Euphrates (Valen1988, Wikipedia)
Shmuel’s father tries to teach his children the proper way to behave and he has great empathy for others. One of his jobs was to distribute charity to the poor. Shmuel saw that a poor man that was given charity used it to buy meat and wine. He was disturbed by this and told his father. Abba’s response? Give the man more money since clearly he is accustomed to a high standard of living and it is very hard for him to be poor (Yerushalmi Peah 8:8) In a different story, he speaks to Shmuel from beyond the grave, explaining to him that he hides the money for the poor in between his own money, so that if anything is stolen, it will be his personal money and not the charity coins.
Abba’s role as a father is emphasized not only in his names and his acts but in the story above about the charity money. When Shmuel needs to learn from his deceased father where the money is kept, he goes to the cemetery. There he tries to find his father:
“Shmuel went after his father to the cemetery and said to the dead: I want Abba. The dead said to him: There are many Abbas here. He told them: I want Abba bar Abba. They said to him: There are also many people named Abba bar Abba here. He told them: I want Abba bar Abba, the father of Shmuel.” (Berachot 18b)
Shmuel does not want just any Abba, he wants his own abba, known as Abba! It is not just a son’s love for his father, but his need for wisdom, that makes him call Avuha deShmuel back from the dead.

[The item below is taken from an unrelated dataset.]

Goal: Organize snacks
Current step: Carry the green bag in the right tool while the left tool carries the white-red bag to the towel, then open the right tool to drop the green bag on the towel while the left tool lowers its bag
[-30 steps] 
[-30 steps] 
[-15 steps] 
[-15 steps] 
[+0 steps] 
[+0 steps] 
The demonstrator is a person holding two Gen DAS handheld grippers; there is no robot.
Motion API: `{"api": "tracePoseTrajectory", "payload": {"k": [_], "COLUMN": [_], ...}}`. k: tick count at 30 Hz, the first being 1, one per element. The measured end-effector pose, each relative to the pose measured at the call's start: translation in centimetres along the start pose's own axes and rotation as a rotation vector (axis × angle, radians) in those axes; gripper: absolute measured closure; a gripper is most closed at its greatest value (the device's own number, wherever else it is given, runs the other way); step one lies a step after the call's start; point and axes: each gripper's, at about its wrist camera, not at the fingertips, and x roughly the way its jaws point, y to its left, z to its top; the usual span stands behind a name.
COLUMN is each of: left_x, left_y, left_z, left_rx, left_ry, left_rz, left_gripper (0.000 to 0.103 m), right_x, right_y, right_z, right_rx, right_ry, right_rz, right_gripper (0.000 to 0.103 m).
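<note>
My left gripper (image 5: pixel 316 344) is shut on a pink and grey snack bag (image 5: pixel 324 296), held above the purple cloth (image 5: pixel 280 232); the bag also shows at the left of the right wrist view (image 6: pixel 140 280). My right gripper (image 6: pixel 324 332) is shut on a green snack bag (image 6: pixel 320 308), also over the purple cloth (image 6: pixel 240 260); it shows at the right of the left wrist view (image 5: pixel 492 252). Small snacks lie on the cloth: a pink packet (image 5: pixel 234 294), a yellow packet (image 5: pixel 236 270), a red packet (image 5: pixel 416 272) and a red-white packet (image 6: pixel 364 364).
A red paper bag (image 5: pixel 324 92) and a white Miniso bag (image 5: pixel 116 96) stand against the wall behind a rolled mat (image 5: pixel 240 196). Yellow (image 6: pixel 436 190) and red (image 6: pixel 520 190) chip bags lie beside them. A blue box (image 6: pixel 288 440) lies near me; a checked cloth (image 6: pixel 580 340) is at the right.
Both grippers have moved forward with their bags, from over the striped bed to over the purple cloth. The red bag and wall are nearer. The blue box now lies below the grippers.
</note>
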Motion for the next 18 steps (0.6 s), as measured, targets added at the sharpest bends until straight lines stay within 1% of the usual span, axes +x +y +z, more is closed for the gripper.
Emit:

Was Shmuel’s father a good role model in helping Shmuel be a good father himself? We don’t know if he was as compassionate but he does seem to have taught his daughters well. When they are taken captive, they understand that they need to go into the court themselves and say that they were prisoners but that they remained pure. If their captors went in first, the women would not then be believed. Their ruse works but the judge understands that they must have learned this law in their home:
“Rabbi Ḥanina said: It is clear from their actions that they are the daughters of great halakhic authorities,” (Ketubot 23a)
Shmuel not only learned halacha from his father, he also learned parenting, a skill that is perhaps even more valuable. Abba bar Abba, you were father of the year!